Design and implement a data structure for Least Recently Used (LRU) cache. It should support the following operations: get and put.

get(key) - Get the value (will always be positive) of the key if the key exists in the cache, otherwise return -1. put(key, value) - Set or insert the value if the key is not already present. When the cache reached its capacity, it should invalidate the least recently used item before inserting a new item.

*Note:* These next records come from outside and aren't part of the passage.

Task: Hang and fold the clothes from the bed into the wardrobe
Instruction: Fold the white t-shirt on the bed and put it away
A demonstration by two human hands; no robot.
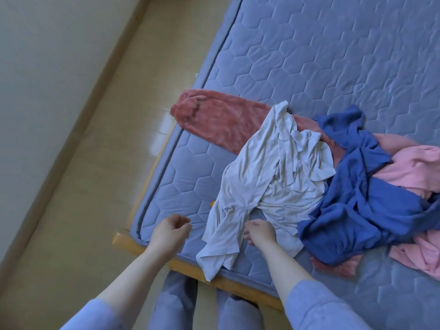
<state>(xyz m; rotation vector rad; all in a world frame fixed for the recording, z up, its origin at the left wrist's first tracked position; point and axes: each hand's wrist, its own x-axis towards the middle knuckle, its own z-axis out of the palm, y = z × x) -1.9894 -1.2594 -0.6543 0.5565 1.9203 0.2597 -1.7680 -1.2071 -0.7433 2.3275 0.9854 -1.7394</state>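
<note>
— What does the head camera show on the bed [321, 55]?

— A quilted blue mattress on a wooden frame [183, 264], with a heap of clothes near the foot corner. A pale grey shirt [269, 184] lies spread on top, one sleeve trailing over the mattress edge. Under its upper end is a dark pink fleecy garment [219, 117] stretching toward the mattress side. To the right is a crumpled blue garment [362, 210], touching the grey shirt, and a light pink piece [414, 167] lies partly under the blue one.

— And the hands?

— The left hand [170, 231] hovers over bare mattress just beside the shirt's sleeve, fingers [184, 221] loosely curled and holding nothing. The right hand [259, 231] rests at the shirt's lower part, fingers bent down onto the cloth; whether they pinch it I cannot tell.

— Anything else?

— Blue sleeves on both forearms, the person's legs in blue trousers [171, 303] against the frame, and a beige floor [95, 163] beside the bed.
</note>
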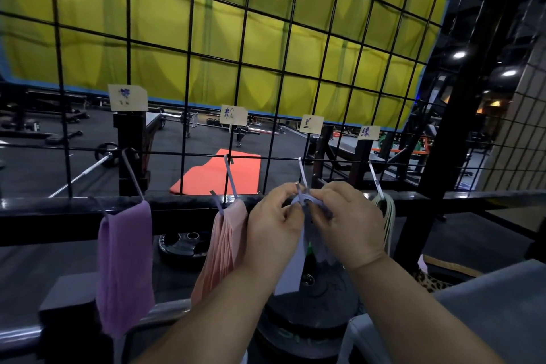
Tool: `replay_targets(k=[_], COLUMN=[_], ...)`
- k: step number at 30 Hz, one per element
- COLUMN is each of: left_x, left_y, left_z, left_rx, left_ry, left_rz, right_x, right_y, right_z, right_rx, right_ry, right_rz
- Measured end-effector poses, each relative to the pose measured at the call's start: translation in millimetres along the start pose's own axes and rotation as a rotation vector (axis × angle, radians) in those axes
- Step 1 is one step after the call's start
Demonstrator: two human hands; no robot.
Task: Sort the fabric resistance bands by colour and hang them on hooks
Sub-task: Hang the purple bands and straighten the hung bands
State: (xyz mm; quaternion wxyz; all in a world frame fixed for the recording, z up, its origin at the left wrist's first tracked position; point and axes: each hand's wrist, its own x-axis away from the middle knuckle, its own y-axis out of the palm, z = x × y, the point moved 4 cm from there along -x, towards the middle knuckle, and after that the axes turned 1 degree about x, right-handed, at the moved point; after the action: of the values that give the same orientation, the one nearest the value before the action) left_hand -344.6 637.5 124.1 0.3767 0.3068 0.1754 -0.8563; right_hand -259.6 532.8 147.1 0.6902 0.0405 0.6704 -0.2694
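Several metal hooks hang from a black wire grid (189,38), each under a paper label. Purple bands (125,269) hang on the leftmost hook (133,177). Pink bands (224,248) hang on the second hook (230,177). Green bands (388,216) hang on the fourth hook (375,180). At the third hook (302,177), my left hand (273,224) and my right hand (348,224) both pinch the top of a pale blue band (291,272), whose loop sits at the hook's tip. The band's lower part hangs between my wrists.
Black weight plates (307,304) are stacked below my hands, and another plate (180,245) lies behind the pink bands. A leopard-print item (431,281) lies at the right. Behind the grid are an orange mat (221,174), barbells and a yellow curtain.
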Motion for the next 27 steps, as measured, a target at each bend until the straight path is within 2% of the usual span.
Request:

Follow up: Could you do both operations in O(1) time complexity?

Example:

LRUCache cache = new LRUCache( 2 /capacity/);

cache.put(1, 1);
cache.put(2, 2);
cache.get(1);       // returns 1
cache.put(3, 3);    // evicts key 2
cache.get(2);       // returns -1 (not found)
cache.put(4, 4);    // evicts key 1
cache.get(1);       // returns -1 (not found)
cache.get(3);       // returns 3
cache.get(4);       // returns 4

Explanation

这道题用linked hashmap来解决，既存着值，同时每当get和put的操作产生，就算是调用了，所以要调整位置。

Code

public class LRUCache {
    private LinkedHashMap<Integer, Integer> map;
    private int cap;

    public LRUCache(int capacity) {
        this.cap = capacity;
        this.map = new LinkedHashMap<Integer, Integer>(capacity);

    }

    public int get(int key) {
        if (!map.containsKey(key)) {
            return -1;
        }
        int val = map.get(key);
        map.remove(key);
        map.put(key,val);
        return val;

    }

    public void put(int key, int value) {
        if (map.containsKey(key)) {
            map.remove(key);
        } else if (map.size() >= cap) {
            map.remove(map.entrySet().iterator().next().getKey());
        }
        map.put(key,value);


    }
}